### Task instructions
Without including any pictures, reproduce the full listing exactly.

==== Source material

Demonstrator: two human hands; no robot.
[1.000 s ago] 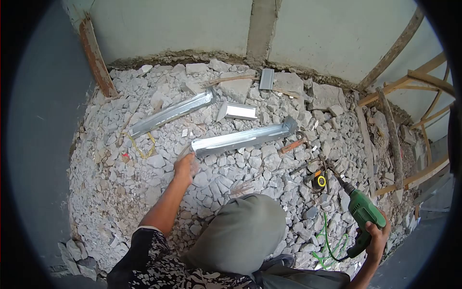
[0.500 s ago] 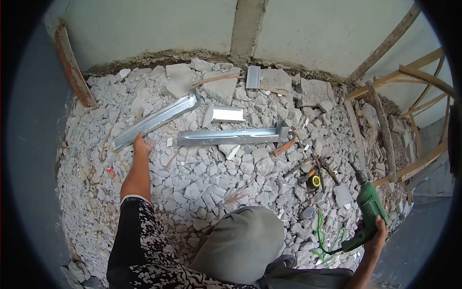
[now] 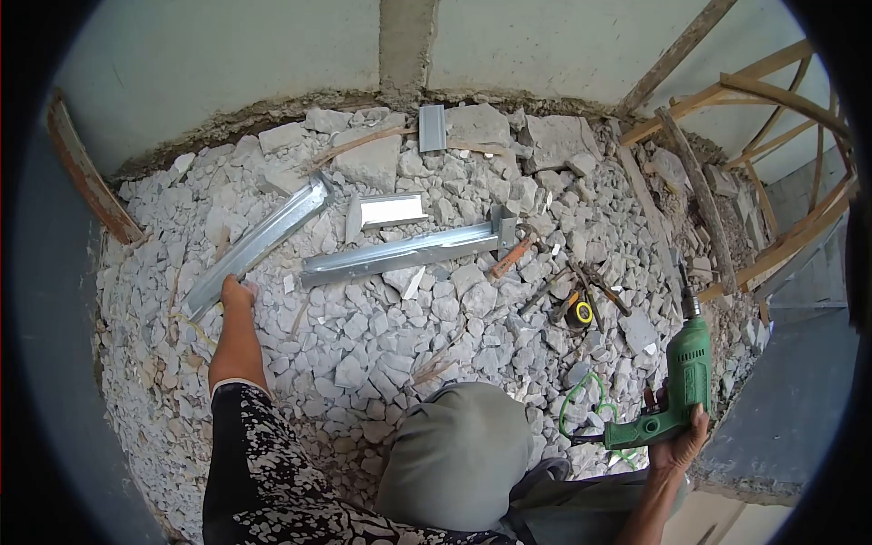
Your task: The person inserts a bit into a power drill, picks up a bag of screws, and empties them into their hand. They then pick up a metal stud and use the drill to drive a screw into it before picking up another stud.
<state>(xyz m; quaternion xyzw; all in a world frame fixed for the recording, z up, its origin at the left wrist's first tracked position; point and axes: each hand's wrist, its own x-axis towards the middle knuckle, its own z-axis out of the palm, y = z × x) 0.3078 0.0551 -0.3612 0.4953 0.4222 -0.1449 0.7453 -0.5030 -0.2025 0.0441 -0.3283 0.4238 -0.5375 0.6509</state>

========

### Task solution
Demonstrator: two human hands; no robot.
[1.000 s ago] 
[0.500 s ago] 
[now] 
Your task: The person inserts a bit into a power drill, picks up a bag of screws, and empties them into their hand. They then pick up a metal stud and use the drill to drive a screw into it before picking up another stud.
<state>(xyz m; quaternion xyzw; all in a world frame fixed for the recording, z up, its origin at the left wrist's first tracked position; point and axes: each hand's wrist, its own x-axis towards the middle knuckle, its own z-axis out of the palm, y = z × x) 0.3078 0.0551 -0.3612 0.4953 0.4222 -0.1449 0.7453 -0.5030 -0.2025 0.0441 -0.3283 0.4238 -0.5375 0.6509</state>

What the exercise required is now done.